Agent Bain vs. Agent McKinsey: A New Text-to-SQL Benchmark for the Business Domain
Yue Li, Ran Tao, Derek Hommel, Yusuf Denizay Dönder, Sungyong Chang, David Mimno, Unso Eun Seo Jo
TL;DR
CORGI addresses the gap between standard text-to-SQL benchmarks and real-world business intelligence by introducing a business-domain benchmark with synthetic databases across multiple verticals and four query types (descriptive, explanatory, predictive, recommendational).

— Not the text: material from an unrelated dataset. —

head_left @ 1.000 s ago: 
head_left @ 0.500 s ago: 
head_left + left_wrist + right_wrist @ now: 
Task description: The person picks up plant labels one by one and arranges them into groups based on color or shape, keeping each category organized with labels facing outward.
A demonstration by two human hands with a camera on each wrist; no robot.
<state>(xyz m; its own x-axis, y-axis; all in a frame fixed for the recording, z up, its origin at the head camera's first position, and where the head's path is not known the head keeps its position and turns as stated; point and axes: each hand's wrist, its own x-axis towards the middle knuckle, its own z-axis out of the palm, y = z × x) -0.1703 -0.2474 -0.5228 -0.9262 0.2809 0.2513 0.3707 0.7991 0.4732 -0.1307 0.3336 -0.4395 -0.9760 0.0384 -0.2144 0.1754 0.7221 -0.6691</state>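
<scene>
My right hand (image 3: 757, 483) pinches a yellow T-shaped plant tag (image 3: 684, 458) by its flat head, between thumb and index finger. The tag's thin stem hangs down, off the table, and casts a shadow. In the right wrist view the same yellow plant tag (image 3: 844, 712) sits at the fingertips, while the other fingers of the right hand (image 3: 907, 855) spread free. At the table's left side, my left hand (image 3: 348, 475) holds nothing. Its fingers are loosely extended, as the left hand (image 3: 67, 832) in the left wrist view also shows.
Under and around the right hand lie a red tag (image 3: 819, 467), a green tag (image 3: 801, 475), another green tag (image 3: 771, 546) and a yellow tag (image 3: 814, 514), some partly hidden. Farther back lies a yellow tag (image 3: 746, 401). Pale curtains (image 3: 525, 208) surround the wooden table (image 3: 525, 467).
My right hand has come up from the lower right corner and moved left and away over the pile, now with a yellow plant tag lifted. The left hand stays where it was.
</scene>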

It pairs this with a holistic, consulting-inspired evaluation framework and two evaluation mechanisms, including an atomized multi-agent system and the CORGI Online platform for human judgments, to assess structure, reasoning, and implementability beyond SQL correctness. Across experiments with Gemini and GPT-4o, LLMs show notable declines on high-level questions, struggle to produce actionable, implementable recommendations, and perform significantly worse than BI benchmarks like BIRD in execution success. The work provides public data, tools, and a submission platform to accelerate research on LLMs for business decision support and suggests directions for improving high-level reasoning, forecasting, and prescriptive capabilities in enterprise contexts.
Abstract
In the business domain, where data-driven decision making is crucial, text-to-SQL is fundamental for easy natural language access to structured data. While recent LLMs have achieved strong performance in code generation, existing text-to-SQL benchmarks remain focused on factual retrieval of past records. We introduce CORGI, a new benchmark specifically designed for real-world business contexts. CORGI is composed of synthetic databases inspired by enterprises such as Doordash, Airbnb, and Lululemon. It provides questions across four increasingly complex categories of business queries: descriptive, explanatory, predictive, and recommendational. This challenge calls for causal reasoning, temporal forecasting, and strategic recommendation, reflecting multi-level and multi-step agentic intelligence. We find that LLM performance drops on high-level questions, struggling to make accurate predictions and offer actionable plans. Based on execution success rate, the CORGI benchmark is about 21% more difficult than the BIRD benchmark. This highlights the gap between popular LLMs and the need for real-world business intelligence. We release a public dataset and evaluation framework, and a website for public submissions.